• _WHAT TO DO_: Could you print out every entry, character for character?

(Stored items from a collection)
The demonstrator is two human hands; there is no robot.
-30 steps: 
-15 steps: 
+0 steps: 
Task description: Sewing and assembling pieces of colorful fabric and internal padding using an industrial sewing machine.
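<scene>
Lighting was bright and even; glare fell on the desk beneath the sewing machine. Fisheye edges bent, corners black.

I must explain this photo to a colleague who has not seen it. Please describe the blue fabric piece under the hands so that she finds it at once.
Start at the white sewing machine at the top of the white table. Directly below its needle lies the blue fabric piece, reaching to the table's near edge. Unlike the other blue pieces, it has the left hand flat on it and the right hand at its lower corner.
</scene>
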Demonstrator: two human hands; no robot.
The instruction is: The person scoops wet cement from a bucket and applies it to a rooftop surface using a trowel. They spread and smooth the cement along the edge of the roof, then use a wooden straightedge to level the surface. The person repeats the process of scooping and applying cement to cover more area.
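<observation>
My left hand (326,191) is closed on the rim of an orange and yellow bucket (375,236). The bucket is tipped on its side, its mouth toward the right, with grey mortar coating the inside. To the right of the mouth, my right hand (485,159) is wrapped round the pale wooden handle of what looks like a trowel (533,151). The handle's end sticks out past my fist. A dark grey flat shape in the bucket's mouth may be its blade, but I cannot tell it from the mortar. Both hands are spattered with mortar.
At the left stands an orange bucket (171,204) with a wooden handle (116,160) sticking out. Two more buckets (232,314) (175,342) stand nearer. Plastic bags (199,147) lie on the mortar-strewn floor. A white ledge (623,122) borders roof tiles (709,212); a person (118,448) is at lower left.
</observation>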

• _RESPONSE TO THIS TASK_:
The demonstrator is two human hands; there is no robot.
-30 steps: 
-15 steps: 
+0 steps: 
Task description: Sewing and assembling pieces of colorful fabric and internal padding using an industrial sewing machine.
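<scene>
Lighting was bright and even; glare fell on the desk beneath the sewing machine. Fisheye edges bent, corners black.

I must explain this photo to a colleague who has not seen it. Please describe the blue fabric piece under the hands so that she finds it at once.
Start at the white sewing machine at the top of the white table. Directly below its needle lies the blue fabric piece, reaching to the table's near edge. Unlike the other blue pieces, it has the left hand flat on it and the right hand at its lower corner.
</scene>
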Demonstrator: two human hands; no robot.
The instruction is: The person scoops wet cement from a bucket and applies it to a rooftop surface using a trowel. They spread and smooth the cement along the edge of the roof, then use a wooden straightedge to level the surface. The person repeats the process of scooping and applying cement to cover more area.
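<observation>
My left hand (326,191) is closed on the rim of an orange and yellow bucket (375,236). The bucket is tipped on its side, its mouth toward the right, with grey mortar coating the inside. To the right of the mouth, my right hand (485,159) is wrapped round the pale wooden handle of what looks like a trowel (533,151). The handle's end sticks out past my fist. A dark grey flat shape in the bucket's mouth may be its blade, but I cannot tell it from the mortar. Both hands are spattered with mortar.
At the left stands an orange bucket (171,204) with a wooden handle (116,160) sticking out. Two more buckets (232,314) (175,342) stand nearer. Plastic bags (199,147) lie on the mortar-strewn floor. A white ledge (623,122) borders roof tiles (709,212); a person (118,448) is at lower left.
</observation>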

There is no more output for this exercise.